The invention discloses a method, a terminal and a storage medium for judging high-voltage power-on faults of a pure electric vehicle, belonging to the technical field of new energy.

Description

Method, terminal and storage medium for judging high-voltage power-on fault of pure electric vehicle

Technical Field

The invention discloses a method, a terminal and a storage medium for judging a high-voltage power-on fault of a pure electric vehicle, and belongs to the technical field of new energy.

Background

In recent years, under the background of energy and environmental crisis, automobile enterprises in all countries around the world vigorously promote the research and development of new energy automobiles. With the development of electric vehicles, people put forward higher requirements on the safety requirements of electric vehicles, so that the electric vehicles can complete the functions of the whole vehicles more efficiently and more safely, and the electric vehicles are one of the targets pursued by new energy complete machine manufacturers.

For most electric vehicles, each high-voltage component of the electric vehicle is electrified by controlling each relay in a high-voltage electrifying process, in the process, the relays and the high-voltage components are also required to be tested to verify whether the relays and the high-voltage components can work reasonably, the reasonable electrifying process can not only reduce electrifying time, but also detect the high-voltage components more perfectly, and the safety of the whole vehicle is improved.

At present, electric vehicles in the industry have own high-voltage power-on and power-off strategies to ensure the normal operation of the electric vehicles. Through the design of the high-voltage power-on and power-off strategy of the electric automobile, the reliability of the basic function of the whole automobile can be improved, and the performance of the whole automobile is further improved.
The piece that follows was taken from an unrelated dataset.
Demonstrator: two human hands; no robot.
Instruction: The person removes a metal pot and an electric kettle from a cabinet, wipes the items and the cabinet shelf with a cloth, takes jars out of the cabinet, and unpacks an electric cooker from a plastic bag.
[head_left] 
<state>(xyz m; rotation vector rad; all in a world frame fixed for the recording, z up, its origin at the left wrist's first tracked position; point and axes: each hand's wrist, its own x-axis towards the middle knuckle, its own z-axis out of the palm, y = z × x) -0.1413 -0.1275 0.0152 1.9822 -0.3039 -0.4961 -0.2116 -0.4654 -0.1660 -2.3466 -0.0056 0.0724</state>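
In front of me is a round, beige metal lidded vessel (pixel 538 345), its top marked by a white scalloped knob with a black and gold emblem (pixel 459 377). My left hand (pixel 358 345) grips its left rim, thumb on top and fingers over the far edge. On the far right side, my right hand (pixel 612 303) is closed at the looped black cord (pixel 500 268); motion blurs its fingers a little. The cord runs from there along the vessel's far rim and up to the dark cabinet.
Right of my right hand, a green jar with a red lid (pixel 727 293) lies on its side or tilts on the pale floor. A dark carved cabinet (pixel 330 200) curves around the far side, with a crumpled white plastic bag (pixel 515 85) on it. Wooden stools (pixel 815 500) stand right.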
The patent number CN112373308A discloses a control method for controlling the power-on and power-off sequence of an electric vehicle, which can effectively and safely implement normal power-on and power-off control and emergency power-off control in emergency through controlling elements such as a high-voltage relay, but the corresponding reporting and processing procedures of faults are not considered in the present process, the alternating process between the control signals of each controller is not reflected, and the sequence expression of the switching sequence of the relay is not clear enough.

Disclosure of Invention

Aiming at the defects of the prior art, the invention provides a method, a terminal and a storage medium for judging the high-voltage power-on fault of a pure electric vehicle, and solves the problems that the current power-on and power-off time sequence control method of the electric vehicle does not consider the corresponding reporting and processing flow of the fault, does not reflect the alternating current process among the control signals of each controller, and simultaneously does not express the time sequence of the opening and closing of a relay clearly.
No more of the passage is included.